As I reached for my notebook in my backpack, I found the note that Sarah had written to me, with the Bible verses on it.  I read it again.  Plans to prosper you and not to harm youTrust in the Lord with all your heart.  Good advice.  I took two push pins and attached Sarah’s note to the bulletin board above my desk.  That way it could be a reminder for me while I was sitting here at the computer; I could look up and see those Scriptures.

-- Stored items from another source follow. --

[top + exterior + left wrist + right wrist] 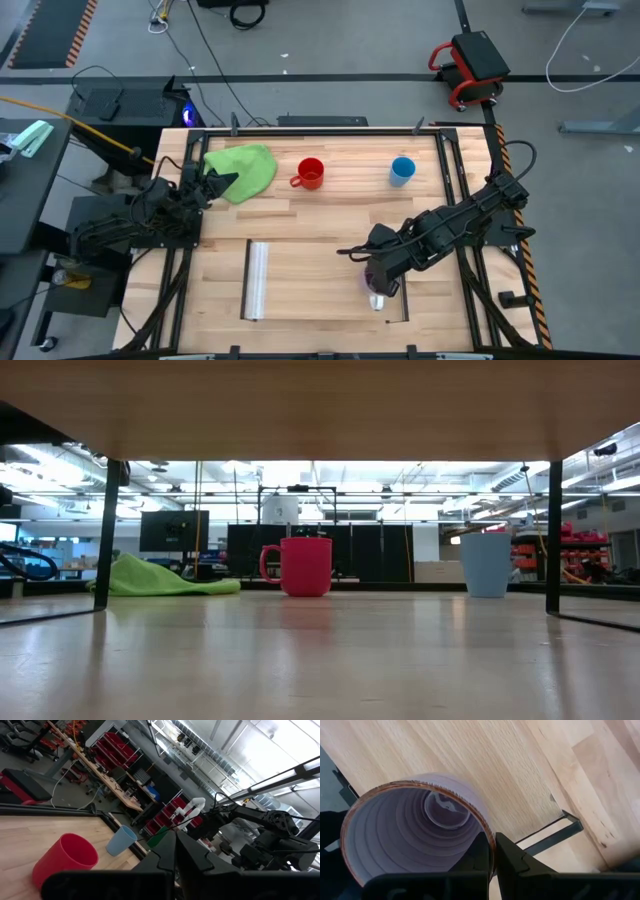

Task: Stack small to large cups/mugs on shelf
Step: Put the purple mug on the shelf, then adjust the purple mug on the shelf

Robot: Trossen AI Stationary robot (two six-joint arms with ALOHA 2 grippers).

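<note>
The purple mug [415,835] with its whitish handle [377,300] is in my right gripper [380,272], over the right end of the wooden shelf [320,285], next to its dark bar [560,832]. It is upright with its mouth toward the wrist camera. The red mug [311,173] and the light-blue cup [402,170] stand upright on the tabletop at the far side. They also show in the low view, the red mug [305,567] and the blue cup [487,564]. My left gripper [222,183] is shut at the left edge of the green cloth [245,170]. My right gripper pinches the purple mug's rim [487,837], one finger inside the mug and one outside. The fingers come from above, pointing down. The mug is upright below them; I cannot tell whether its base stands on the shelf. My left gripper: I cannot tell whether it touches the green cloth.
The shelf shows as a board overhead in the low view [320,405], on thin dark legs [108,530]. A clear plastic strip [258,280] marks its left end. The shelf's middle is bare wood. The table's black frame [470,200] runs along the sides.
</note>
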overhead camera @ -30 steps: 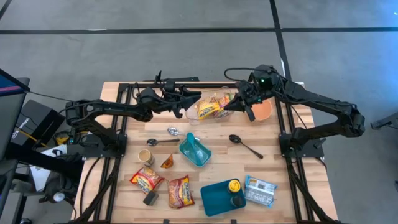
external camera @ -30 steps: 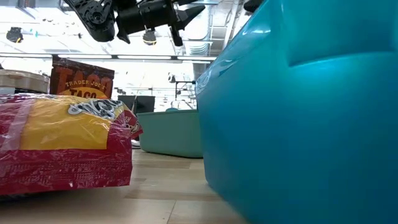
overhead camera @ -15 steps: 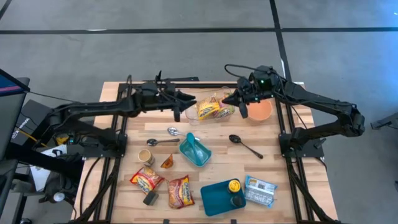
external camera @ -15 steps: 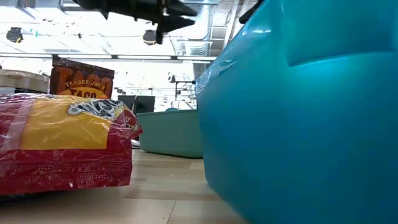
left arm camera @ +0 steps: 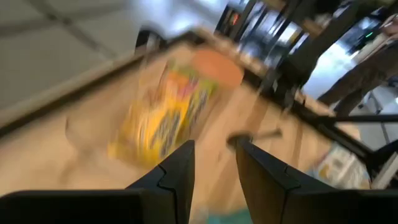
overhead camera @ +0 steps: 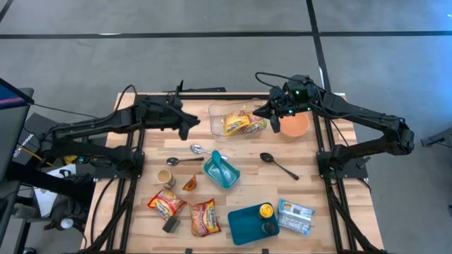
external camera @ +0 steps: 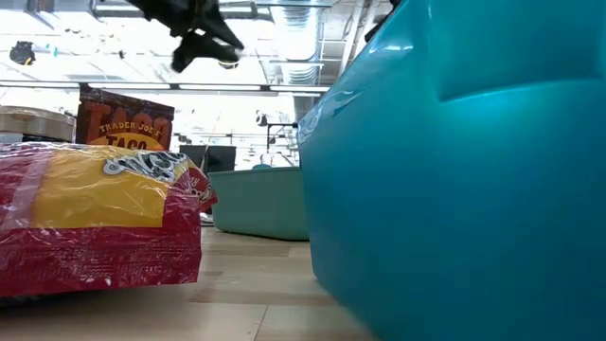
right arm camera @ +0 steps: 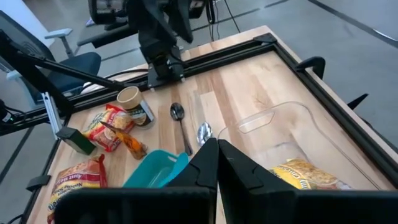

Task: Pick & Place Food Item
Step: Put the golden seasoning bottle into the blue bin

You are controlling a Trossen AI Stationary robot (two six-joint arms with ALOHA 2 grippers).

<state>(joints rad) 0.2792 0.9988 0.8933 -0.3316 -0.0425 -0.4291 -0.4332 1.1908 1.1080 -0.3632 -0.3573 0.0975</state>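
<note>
One noodle packet (overhead camera: 236,124) in clear tub (overhead camera: 215,113); orange bowl (overhead camera: 295,125) beside

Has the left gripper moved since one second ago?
Yes. In the high view the left gripper has drawn back leftward, away from the clear container, which it reached before.

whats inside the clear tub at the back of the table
A yellow snack bag lies in the clear tub, with more packaging beside it under the right end effector; that part is covered.
</note>
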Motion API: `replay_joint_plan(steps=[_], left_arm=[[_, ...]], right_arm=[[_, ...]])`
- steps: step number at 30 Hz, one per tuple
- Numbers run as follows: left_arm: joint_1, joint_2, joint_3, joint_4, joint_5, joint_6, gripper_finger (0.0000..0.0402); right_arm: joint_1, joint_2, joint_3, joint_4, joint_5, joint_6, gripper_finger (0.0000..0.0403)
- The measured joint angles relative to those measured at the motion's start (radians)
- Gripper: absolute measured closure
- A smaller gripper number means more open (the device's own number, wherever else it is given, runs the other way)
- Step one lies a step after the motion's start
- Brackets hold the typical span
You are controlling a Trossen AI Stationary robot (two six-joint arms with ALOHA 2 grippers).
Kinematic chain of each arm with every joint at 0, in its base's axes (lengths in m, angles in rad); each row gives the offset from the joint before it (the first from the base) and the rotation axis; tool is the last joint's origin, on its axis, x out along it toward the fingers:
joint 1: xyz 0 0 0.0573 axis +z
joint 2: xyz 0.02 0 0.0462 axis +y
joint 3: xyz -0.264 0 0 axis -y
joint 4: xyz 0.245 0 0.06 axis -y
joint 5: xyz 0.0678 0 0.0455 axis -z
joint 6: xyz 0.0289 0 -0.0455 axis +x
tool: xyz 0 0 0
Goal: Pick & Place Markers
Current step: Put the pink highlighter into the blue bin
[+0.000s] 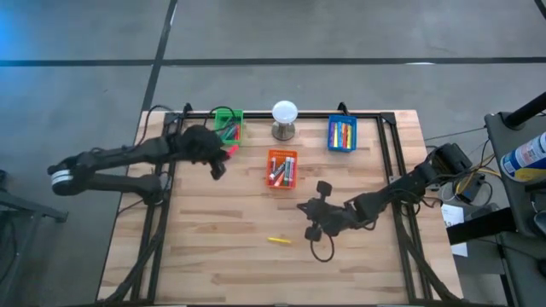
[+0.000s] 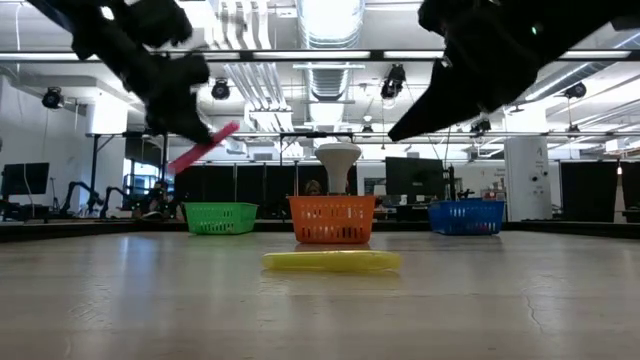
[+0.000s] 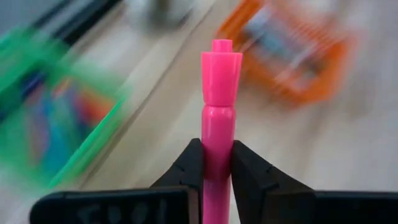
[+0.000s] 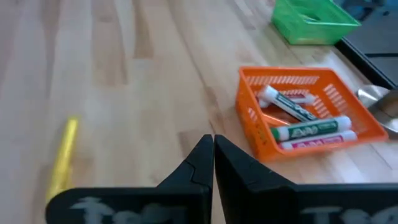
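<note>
Left end effector clamped on pink marker near green bin; thin grip, could slip out early.

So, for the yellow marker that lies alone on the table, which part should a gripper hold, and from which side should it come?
The yellow marker lies flat on bare wood, apart from the bins, its length running left to right in the high view. Probably best: come straight down from above and close on the middle of the barrel, fingers across its thin width. The right gripper, shut and empty, is the nearer one; the left gripper already holds a pink marker.
</note>
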Motion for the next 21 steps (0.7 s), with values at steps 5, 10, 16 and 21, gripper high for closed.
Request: replay_joint_plan(steps=[5,10,16,21], left_arm=[[-0.146,-0.070,-0.124,0.398,0.077,-0.043,0.0356],[-0.233,-0.029,-0.288,0.865,0.105,-0.054,0.0356],[-0.264,0.108,-0.414,1.328,0.191,-0.100,0.0356],[-0.266,0.223,-0.407,1.433,0.198,-0.106,0.0356]], right_arm=[[-0.014,-0.007,-0.103,0.215,0.012,-0.038,0.0394],[-0.073,-0.010,-0.228,0.634,-0.066,-0.137,0.0394],[-0.186,0.010,-0.325,1.090,-0.291,-0.196,0.0394],[-0.254,0.046,-0.266,1.095,-0.383,-0.196,0.0373]])
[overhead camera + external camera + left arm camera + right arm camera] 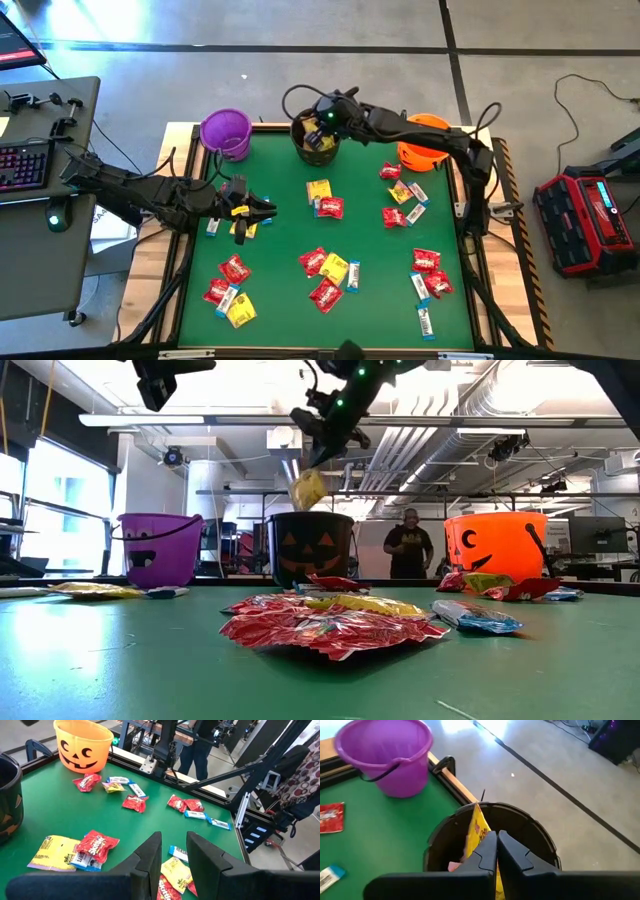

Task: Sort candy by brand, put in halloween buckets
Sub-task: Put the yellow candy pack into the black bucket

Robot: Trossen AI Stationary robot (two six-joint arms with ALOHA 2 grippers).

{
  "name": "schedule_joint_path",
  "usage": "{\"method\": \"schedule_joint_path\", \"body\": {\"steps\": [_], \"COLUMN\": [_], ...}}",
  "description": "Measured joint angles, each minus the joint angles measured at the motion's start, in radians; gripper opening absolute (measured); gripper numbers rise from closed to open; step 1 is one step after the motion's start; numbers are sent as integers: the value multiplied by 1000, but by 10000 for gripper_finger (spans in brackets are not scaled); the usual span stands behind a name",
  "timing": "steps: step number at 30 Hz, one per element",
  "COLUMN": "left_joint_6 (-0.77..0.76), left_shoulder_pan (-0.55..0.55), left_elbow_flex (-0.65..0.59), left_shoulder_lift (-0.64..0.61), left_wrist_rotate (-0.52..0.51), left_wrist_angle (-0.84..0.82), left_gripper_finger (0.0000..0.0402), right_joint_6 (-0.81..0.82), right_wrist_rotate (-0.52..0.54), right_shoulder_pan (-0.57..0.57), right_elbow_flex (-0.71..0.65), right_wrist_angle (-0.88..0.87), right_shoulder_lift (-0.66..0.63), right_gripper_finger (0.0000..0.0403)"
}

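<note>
My right gripper (497, 836) reaches over the black bucket (315, 138) at the table's far edge, shut on a yellow candy packet (308, 488). The purple bucket (225, 132) stands to the black one's left, the orange bucket (425, 140) to its right. Red, yellow and white-and-blue candy lies scattered flat on the green table, such as a red packet (328, 207) and a yellow one (318, 190). My left gripper (172, 851) hovers open above the table's left side, with nothing between its fingers. My right gripper pinches the yellow packet between its two fingers, with the packet's flat sides (480, 827) against them. The fingers slant down from the table's right side. The packet hangs below the fingers (318, 435), lifted clear, just above the black bucket's open top (313, 517).
More candy lies in groups near the front left (230, 290), front middle (330, 270) and right (428, 270) of the table. The table's raised wooden rim (480, 250) runs along the right. A person (408, 545) stands in the room beyond the far edge.
</note>
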Motion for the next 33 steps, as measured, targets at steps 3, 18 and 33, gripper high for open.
{"method": "schedule_joint_path", "body": {"steps": [3,18,33], "left_joint_6": [0,-1,0], "left_shoulder_pan": [0,0,0], "left_elbow_flex": [0,0,0], "left_shoulder_lift": [0,0,0], "left_wrist_rotate": [0,0,0], "left_wrist_angle": [-1,-4,-4], "left_gripper_finger": [80,80,80], "right_joint_6": [10,83,104], "right_wrist_rotate": [1,9,-6], "right_shoulder_pan": [-10,-24,-5], "right_elbow_flex": [0,0,0], "right_wrist_angle": [1,-2,-64], "right_shoulder_lift": [10,55,22], "right_gripper_finger": [0,0,109]}}
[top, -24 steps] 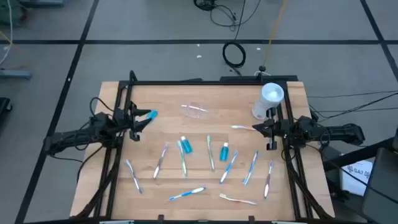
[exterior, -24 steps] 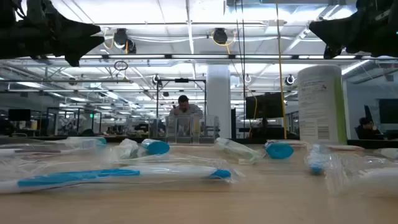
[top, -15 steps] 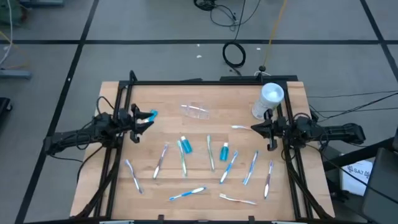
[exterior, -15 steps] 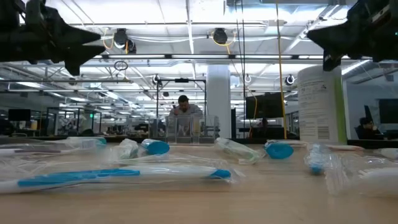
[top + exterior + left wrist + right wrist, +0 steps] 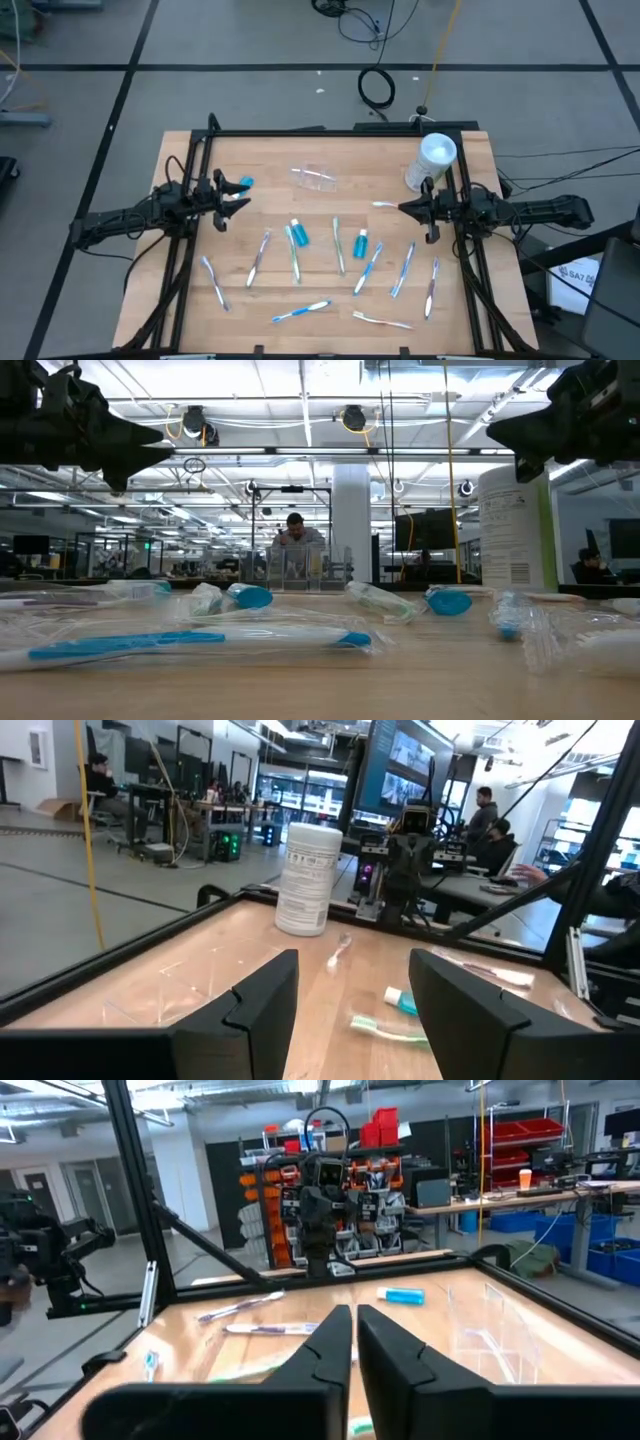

I spent about an hour and a half in the FriendlyChat channel, and this time I was able to make much more meaningful observations and have more meaningful interactions with the people in the chat than I had yesterday.  If I had a few more days like this, I would have plenty of material to use to write my paper.  I also felt much better about my midterm for combinatorics, after having studied today.  I had still not heard from any of the houses I was looking for, but the more I thought about this, I decided I would talk to my roommates for next year and find out if they would be willing to look for an apartment instead.  They were fine with living in an apartment, and we did end up getting one, as I told before.  And while I was still discouraged with my own lack of romantic relationship in light of Andrea being engaged, the Lord had a plan for her that was not his plan for me, and I was not ready to begin thinking about marriage with anyone right now.  I was better off trusting in His timing.

I would learn later in life that the quote from Jeremiah is often derided as one of the Bible verses most frequently taken out of context.  Reading the chapters around it reveals that God declared those words to a specific group of people at a specific time, not to everyone reading them throughout all of history.  However, statements like that reveal the character of God, and although Jeremiah was not writing to me, the God who had a plan for his people thousands of years ago did also have a plan for me in 1996. The precise concept of “prosper” may not have involved material wealth in my case, but I just had to trust that God knew what was best for me.  Those two verses became ones that I have known from memory ever since.

“Trust in the Lord with all your heart, lean not on your own understanding,” I began singing under my breath.  I liked that song, the one I had heard at Bible study before.  I did not know any of this at the time, but the original vocalist of that song was the same age as me, and still a teenager when the song was recorded.  The guitarist, who actually wrote the song, was not much older.  The two of them and their band would go on to have a major pop hit a few years later, which would confuse me a little in a time when I tended to draw very strict lines between Christian and secular music.  But that is a story for another time.